As Chile eyes to pass a law that will allow women access to safe and legal abortion services in cases of life-endangerment, rape up to 14 weeks of pregnancy and fatal fetal impairment, the executive director of EnGendeRights, Atty. Clara Rita Padilla, commended the country’s Health Commission, and hopes for the Philippines to soon follow suit.
The original bill introduced by Chilean President Michelle Bachelet in January permitted women access to safe and legal abortion services in cases of life-endangerment, sexual violence, and fatal fetal impairments. An amended version (with rape survivors given access to safe abortion services from 18 to 14 weeks of pregnancy) will now be examined by the lower house of Chile’s Congress, which will vote on it later this month.
“The Philippines has one of the most restrictive abortion laws in the world where the law does not provide any clear exceptions even on danger to the health and life of the woman, rape or incest, fatal fetal impairment or serious fetal malformation incompatible with life outside the uterus or up to 14 weeks of pregnancy. The Philippine government must address this public health issue by allowing access to safe and legal abortion. The long-standing lack of comprehensive and effective access to sexuality education, lack of access to the full range of contraceptive methods, low contraceptive use, inconsistent and improper use of contraceptives, known failure rate of contraceptives although minimal, and the high incidence of rape impact on unintended and unwanted pregnancies in our country,” Padilla said.
Over half of the pregnancies of Filipino women are unintended and about one-third of these end in abortion in the National Capital Region alone, while 17% of these end in abortion nationwide.
Related to this, rape is a prevailing problem in the Philippines, “where one woman is raped every 72 seconds and there are about three women who die every day and over 100,000 women who are hospitalized due to complications from unsafe abortion. Just this August, a 21-year old rape victim with dwarfism condition who became pregnant as a result of rape, died a day after giving birth due to childbirth complications. Her mother lamented that her daughter might be alive today had her daughter been able to access safe and legal abortion,” Padilla said.
This is also an issue for the LGBT community.
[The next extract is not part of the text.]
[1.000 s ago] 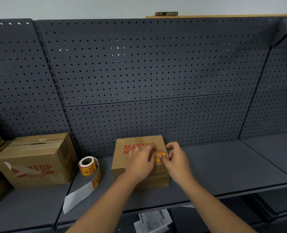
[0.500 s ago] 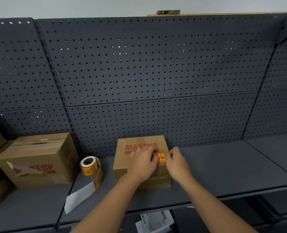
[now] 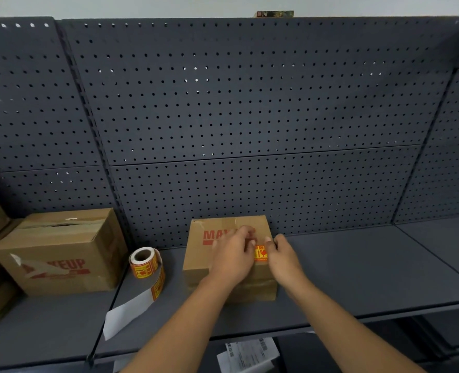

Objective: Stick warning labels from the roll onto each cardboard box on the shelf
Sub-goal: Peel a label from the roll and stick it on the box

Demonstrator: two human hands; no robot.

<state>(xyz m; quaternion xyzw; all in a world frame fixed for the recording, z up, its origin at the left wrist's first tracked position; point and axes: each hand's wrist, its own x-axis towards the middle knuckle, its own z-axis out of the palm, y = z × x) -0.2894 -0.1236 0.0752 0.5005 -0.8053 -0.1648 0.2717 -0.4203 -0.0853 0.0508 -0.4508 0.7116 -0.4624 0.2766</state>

According to the Centers for Disease Control and Prevention (CDC), particularly lesbian, gay and bisexual people experience sexual violence at similar or higher rates than heterosexuals. CDC’s National Intimate Partner and Sexual Violence Survey found that 44 percent of lesbians and 61 percent of bisexual women experience rape, physical violence, or stalking by an intimate partner, compared to 35 percent of heterosexual women; and 46 percent of bisexual women have been raped, compared to 17 percent of heterosexual women and 13 percent of lesbians. Also, 22 percent of bisexual women have been raped by an intimate partner, compared to nine percent of heterosexual women.